Loading Notifications...

Rx100 mk I replacement

Please Register as a New User in order to reply to this topic.
 Big Lee 14 Jan 2021

Sorry, this topic again. My RX100 mk I has just died, and so I'm in the market for a replacement. I was happy enough with the quality of photos with the mk I, or at least they looked OK after editing.

My main complaint would be the autofocus, which sometimes had a tendency to focus on a random flat section of rock or tree in the foreground, rather than the big red thing moving in the centre of the frame. Never found a sufficient way of overcoming this, so it would be good to find a replacement camera that is a bit more intelligent in this respect.

I'd like to keep to something roughly the same size, that fits in a trouser pocket when required. Needs to be RAW format. Video quality isn't that important as I mainly take photos. Water resistance isn't that important as I just use a dry bag when called upon. It will mainly be used as a climbing camera, or when I don't want to carry a bigger camera. I've got a Fujifilm X-t20 already for other situations. 

​​​​​​The easy answer looks to be an RX100 mk VII. Don't mind forking out for something like this as I take a lot pictures, but I'm equally keen to buy something that meets my needs without payout paying in excess.
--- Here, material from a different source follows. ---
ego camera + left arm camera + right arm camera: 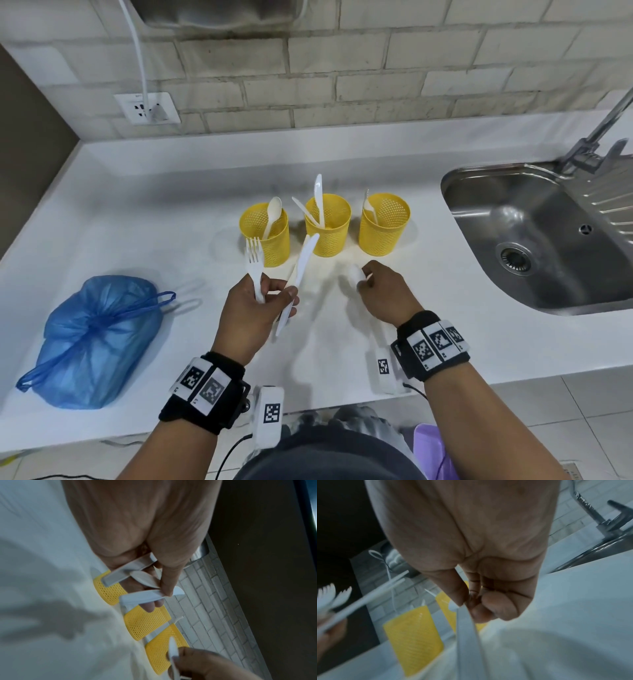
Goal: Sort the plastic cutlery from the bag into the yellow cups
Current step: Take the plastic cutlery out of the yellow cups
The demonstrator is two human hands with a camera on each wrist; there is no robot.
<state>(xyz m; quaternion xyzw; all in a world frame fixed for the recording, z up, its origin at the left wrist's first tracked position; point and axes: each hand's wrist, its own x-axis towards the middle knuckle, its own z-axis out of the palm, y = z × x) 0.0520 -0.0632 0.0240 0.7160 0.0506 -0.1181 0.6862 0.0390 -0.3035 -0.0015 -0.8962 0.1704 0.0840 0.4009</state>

I wondered if there were any other camera models that would at least maintain picture quality of the Mk I whilst improving the autofocus capabilities?

 Graeme G 14 Jan 2021
In reply to Big Lee:

Something in the A5100/A6XXX range?

I can’t comment on the RX but I find the autofocus on my A5100 very accurate.

 Paulhesketh 14 Jan 2021
In reply to Big Lee:

For it's size I believe the autofocus of the RX100 vii is the best out there. Whether it is worth the big bucks depends probably can only be answered by your goodself. I'm sure you'd see a lot of improvements moving from the i to the vii other than autofocus.

I have the RX100 vi and like it a lot, used to have the iv but I busted it!!!

 Big Lee 15 Jan 2021
In reply to Graeme G:

That's going to be too bulky I think. Looking for something pocket-sized, roughly similar in size to my RX100.

In reply to Big Lee:

I was looking into compact cameras for a friend the other day and really liked the look of the Panasonic LX15. If I were replacing my RX100, I would be seriously considering it.

 Chris Craggs Global Crag Moderator UKH Supporter 15 Jan 2021
In reply to Big Lee:

Panasonic TZ100 - pocketable, good lens, 1” sensor, RAW, solid autofocus, ⅓ of the price of the VII,

Chris

 Big Lee 15 Jan 2021
In reply to Robert Durran:

Yes that's a good call. Concluded that the RX100 mk IV would more than meet my needs, and the LX15 sounds very similar in performance and cheaper still. 

 Graeme G 09:59 Fri
In reply to Big Lee:

A6xxx series is definitely not pocketable.

In reply to Big Lee:

> Yes that's a good call. Concluded that the RX100 mk IV would more than meet my needs, and the LX15 sounds very similar in performance and cheaper still. 

The RX100 IV has a viewfinder whereas the LX15 does not if that is an issue (I really miss the pleasure of using a viewfinder rather than peering at a screen when using my RX100 Mk1).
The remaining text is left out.